The alleged aim of Joint Warrior is to allow the UK’s Royal Navy, Army, Royal Air Force and their allies to conduct joint operations involving different forces and units and against a range of current and future threats.
Defence Secretary Gavin Williamson MP said:
The UK military is a partner of choice for its major international allies and a resolute force for peace around the world. The UK will not waver in continuing to work with its allies to protect our mutual interests.
Led by the UK, Joint Warrior allows key NATO allies to tackle complex warfare scenarios to ensure that the international community stands fit and ready to work to face any threat together.
Although run by the UK, Joint Warrior is closely aligned to NATO training aims and is included in the NATO exercise programme.

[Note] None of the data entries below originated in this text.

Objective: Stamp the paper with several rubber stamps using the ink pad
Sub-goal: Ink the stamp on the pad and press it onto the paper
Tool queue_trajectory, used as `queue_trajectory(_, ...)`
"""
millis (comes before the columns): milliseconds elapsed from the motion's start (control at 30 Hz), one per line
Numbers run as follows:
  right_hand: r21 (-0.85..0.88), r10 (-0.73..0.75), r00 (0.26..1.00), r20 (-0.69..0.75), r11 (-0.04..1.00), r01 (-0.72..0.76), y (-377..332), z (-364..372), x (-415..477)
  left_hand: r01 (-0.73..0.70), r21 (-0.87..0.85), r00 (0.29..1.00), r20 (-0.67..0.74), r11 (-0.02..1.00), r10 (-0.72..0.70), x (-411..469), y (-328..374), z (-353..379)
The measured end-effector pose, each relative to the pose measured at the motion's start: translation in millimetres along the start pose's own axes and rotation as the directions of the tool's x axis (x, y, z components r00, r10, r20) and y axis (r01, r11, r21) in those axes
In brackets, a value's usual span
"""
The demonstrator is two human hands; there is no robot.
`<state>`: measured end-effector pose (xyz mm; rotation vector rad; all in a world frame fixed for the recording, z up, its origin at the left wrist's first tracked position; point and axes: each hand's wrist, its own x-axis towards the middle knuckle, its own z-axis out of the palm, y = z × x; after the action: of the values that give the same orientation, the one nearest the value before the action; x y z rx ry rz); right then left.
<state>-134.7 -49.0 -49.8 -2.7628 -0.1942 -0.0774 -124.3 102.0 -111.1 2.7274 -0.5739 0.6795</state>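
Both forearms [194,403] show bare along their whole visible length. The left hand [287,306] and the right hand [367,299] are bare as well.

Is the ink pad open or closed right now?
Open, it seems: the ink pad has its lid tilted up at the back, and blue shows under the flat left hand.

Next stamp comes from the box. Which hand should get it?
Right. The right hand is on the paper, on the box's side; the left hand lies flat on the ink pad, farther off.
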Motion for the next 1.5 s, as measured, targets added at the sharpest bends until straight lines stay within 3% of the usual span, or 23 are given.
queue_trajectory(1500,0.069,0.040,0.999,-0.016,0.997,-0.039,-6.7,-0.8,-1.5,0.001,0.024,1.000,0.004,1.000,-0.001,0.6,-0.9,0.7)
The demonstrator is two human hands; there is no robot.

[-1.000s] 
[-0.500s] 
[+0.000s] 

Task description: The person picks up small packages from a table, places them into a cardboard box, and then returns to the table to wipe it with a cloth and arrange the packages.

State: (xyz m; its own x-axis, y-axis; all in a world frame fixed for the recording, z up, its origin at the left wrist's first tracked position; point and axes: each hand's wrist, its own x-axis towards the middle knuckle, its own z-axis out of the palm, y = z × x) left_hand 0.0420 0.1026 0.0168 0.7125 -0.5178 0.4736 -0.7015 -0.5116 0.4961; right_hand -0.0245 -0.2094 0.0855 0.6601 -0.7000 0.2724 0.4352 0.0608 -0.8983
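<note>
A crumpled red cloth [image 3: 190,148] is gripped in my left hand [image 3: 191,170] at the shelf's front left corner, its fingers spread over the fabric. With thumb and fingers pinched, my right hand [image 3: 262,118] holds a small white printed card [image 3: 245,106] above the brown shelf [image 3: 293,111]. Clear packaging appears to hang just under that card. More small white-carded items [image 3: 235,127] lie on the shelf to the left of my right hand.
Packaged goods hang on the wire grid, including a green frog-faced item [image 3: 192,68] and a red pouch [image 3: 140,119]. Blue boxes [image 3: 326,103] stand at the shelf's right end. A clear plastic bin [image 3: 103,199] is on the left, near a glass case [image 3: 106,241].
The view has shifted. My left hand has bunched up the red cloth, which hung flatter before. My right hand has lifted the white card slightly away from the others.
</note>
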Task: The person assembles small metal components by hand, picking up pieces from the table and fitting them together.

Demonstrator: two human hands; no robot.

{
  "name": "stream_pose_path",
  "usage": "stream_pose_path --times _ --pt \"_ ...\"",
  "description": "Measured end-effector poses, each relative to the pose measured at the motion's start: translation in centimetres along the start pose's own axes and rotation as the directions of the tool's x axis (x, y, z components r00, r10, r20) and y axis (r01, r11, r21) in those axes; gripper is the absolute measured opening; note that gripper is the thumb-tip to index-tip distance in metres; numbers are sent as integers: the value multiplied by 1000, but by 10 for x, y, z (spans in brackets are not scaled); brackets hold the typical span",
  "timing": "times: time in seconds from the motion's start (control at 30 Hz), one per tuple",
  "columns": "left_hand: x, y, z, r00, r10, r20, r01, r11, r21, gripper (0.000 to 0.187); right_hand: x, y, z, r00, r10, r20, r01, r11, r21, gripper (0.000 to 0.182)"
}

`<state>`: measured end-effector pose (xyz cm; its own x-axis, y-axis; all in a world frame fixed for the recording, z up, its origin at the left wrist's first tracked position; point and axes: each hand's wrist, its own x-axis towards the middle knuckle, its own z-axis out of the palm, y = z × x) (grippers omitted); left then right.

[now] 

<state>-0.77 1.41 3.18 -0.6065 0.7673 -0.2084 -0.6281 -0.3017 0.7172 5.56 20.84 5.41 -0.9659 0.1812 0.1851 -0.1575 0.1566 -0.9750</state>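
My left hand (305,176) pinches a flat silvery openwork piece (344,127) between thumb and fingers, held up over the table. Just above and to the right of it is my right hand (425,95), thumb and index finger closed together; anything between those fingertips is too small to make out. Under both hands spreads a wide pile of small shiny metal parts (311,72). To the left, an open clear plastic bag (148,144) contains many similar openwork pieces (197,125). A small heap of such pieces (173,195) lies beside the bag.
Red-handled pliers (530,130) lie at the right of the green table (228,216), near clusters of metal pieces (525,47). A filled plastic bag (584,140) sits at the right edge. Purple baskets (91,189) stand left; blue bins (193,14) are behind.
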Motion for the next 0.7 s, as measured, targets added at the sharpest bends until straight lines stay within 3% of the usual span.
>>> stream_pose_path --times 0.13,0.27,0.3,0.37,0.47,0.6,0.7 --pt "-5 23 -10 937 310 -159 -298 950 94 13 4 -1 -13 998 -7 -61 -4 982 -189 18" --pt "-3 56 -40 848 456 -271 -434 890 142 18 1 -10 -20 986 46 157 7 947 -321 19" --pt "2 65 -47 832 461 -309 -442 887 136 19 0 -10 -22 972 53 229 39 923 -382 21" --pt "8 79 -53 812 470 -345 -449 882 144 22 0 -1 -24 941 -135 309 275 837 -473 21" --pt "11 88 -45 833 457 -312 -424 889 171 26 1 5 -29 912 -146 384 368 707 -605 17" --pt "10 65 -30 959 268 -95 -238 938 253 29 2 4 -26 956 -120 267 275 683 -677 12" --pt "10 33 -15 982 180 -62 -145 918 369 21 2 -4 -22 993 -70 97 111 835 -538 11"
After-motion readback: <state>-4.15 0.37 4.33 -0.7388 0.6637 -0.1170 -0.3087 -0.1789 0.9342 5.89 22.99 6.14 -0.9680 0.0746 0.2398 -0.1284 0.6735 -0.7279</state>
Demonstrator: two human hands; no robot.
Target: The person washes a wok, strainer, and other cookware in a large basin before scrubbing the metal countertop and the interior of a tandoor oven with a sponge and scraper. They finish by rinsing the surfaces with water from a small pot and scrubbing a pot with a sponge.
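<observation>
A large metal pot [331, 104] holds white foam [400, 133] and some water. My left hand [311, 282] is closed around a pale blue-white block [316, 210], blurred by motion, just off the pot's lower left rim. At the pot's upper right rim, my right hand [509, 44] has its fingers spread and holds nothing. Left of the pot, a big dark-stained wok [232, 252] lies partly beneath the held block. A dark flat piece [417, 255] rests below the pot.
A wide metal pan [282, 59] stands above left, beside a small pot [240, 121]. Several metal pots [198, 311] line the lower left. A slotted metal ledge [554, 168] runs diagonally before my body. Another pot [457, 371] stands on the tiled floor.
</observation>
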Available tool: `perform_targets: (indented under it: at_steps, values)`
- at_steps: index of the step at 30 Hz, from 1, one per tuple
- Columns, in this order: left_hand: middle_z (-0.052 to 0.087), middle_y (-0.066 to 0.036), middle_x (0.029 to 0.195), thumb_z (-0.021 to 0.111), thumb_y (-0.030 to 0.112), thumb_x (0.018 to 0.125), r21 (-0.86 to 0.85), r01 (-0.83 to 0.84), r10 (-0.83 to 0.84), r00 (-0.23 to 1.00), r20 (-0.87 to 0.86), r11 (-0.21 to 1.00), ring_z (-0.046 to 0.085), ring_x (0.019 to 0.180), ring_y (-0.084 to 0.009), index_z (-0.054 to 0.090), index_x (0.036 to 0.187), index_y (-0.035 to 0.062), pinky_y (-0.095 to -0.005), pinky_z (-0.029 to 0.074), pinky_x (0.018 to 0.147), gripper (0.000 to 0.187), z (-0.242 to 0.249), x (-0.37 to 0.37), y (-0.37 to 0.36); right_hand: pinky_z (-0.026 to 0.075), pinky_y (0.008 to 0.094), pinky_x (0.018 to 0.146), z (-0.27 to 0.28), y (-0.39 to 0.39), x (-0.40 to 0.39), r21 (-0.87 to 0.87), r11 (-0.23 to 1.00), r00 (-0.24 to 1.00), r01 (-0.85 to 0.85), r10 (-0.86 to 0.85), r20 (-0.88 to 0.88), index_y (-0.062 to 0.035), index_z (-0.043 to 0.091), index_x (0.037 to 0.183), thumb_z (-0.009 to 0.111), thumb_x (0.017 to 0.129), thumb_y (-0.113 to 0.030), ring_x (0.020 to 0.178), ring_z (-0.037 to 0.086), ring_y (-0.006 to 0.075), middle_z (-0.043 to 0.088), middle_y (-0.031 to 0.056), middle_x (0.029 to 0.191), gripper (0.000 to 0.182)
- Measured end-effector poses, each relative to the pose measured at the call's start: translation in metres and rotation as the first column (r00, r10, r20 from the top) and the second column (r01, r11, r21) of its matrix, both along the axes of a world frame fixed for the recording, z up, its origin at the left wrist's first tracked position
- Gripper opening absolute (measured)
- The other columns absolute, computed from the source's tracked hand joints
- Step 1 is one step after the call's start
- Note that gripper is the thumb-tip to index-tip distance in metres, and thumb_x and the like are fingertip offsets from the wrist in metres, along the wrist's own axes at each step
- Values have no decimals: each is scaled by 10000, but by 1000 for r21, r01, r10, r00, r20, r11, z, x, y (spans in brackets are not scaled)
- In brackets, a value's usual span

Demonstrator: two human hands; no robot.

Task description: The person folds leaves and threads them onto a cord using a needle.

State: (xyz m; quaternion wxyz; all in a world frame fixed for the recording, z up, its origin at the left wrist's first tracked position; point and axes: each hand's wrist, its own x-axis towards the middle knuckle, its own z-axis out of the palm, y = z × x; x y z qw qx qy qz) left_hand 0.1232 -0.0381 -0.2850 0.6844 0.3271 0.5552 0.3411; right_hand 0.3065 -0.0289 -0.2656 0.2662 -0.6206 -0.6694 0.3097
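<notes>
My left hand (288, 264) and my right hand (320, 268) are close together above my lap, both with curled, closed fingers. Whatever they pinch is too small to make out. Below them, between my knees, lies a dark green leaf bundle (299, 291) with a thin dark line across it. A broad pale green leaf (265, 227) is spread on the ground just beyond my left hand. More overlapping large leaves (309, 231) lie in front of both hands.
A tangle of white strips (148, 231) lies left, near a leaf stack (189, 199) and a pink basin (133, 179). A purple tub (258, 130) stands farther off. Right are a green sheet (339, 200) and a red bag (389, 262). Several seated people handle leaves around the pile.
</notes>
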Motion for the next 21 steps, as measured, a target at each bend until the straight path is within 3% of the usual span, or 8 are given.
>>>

Joint Warrior will take place across the UK:
- The Exercise will be controlled and directed from the Maritime Operations Centre at Scotland’s largest military establishment, HM Naval Base Clyde, with a range of air, surface, sub-surface, sea control and maritime security roles being rehearsed off the West Coast of Scotland.
- Air units will coordinate with maritime and land forces, exercising Intelligence, Surveillance and Reconnaissance (ISR), air defence, air mobility and attack. Aircraft will operate from RAF Lossiemouth, Prestwick and Stornoway airports as well as from RAF Leeming, RAF Coningsby, RAF Mildenhall, RAF Marham and RAF Brize Norton.
- Land activity will focus on integrating with close air support at the Cape Wrath naval bombardment range and the RAF bombing range at Tain, supported by the RAF Spadeadam Electronic Warfare Training Range in Cumbria. There will be amphibious landings by Royal Marines at the MOD’s Castlemartin range in Wales and possibly also in Dumfries and Galloway.
The following nations are taking part in Exercise Joint Warrior: Belgium, Canada, Denmark, Estonia, France, Germany, Italy, Latvia, Lithuania, the Netherlands, Norway, Spain, the UK and the US.
Together these allies and partner nations will deploy 10,300 armed forces personnel (at Sea 6,500 personnel, Land 3,000 personnel and Air 800 personnel)
After an initial briefing weekend at HMNB Clyde, the exercise splits its participants into two opposing Task Forces starting in the Scottish Exercise Areas (water and airspace generally to the West of Scotland, particularly The Minches). As the exercise progresses elements of the Task Forces will progress south to conduct an amphibious exercise off the South West Coast of Wales.
An increasing number of voices across Europe and further afield are expressing grave concerns about the amalgamation of armies from different countries, sharing command and resources to essentially join as one force, and all of this without proper democratic accountability. France and Germany recently announced that : “We Are Committed to the Emergence of a European Army”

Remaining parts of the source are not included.